» INSTRUCTIONS FOR THE TASK
Beginning with the first line of the data below, set down each line exactly through the line that contains "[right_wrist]".

----------------------------------------

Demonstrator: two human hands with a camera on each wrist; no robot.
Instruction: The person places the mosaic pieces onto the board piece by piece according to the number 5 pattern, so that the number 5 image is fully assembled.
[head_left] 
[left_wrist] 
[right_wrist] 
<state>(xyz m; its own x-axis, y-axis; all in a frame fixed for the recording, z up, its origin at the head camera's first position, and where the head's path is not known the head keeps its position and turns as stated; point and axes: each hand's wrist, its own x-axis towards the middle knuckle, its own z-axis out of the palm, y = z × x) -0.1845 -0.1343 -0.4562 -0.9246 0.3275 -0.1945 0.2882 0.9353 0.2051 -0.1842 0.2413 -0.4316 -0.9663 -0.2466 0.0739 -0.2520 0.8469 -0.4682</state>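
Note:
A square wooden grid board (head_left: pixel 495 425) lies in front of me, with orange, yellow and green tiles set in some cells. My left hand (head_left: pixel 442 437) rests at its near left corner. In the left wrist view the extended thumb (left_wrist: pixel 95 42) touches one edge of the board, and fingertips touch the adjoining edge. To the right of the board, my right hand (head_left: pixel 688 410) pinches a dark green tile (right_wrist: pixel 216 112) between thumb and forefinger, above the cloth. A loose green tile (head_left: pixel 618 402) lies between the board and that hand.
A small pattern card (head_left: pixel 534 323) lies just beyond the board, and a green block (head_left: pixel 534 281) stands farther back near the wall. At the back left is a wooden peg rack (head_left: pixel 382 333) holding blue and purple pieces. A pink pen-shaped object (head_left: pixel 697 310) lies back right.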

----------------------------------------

» ANSWER SPACE
Demonstrator: two human hands with a camera on each wrist; no robot.
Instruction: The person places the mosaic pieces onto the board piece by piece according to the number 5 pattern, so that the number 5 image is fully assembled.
[head_left] 
[left_wrist] 
[right_wrist] 

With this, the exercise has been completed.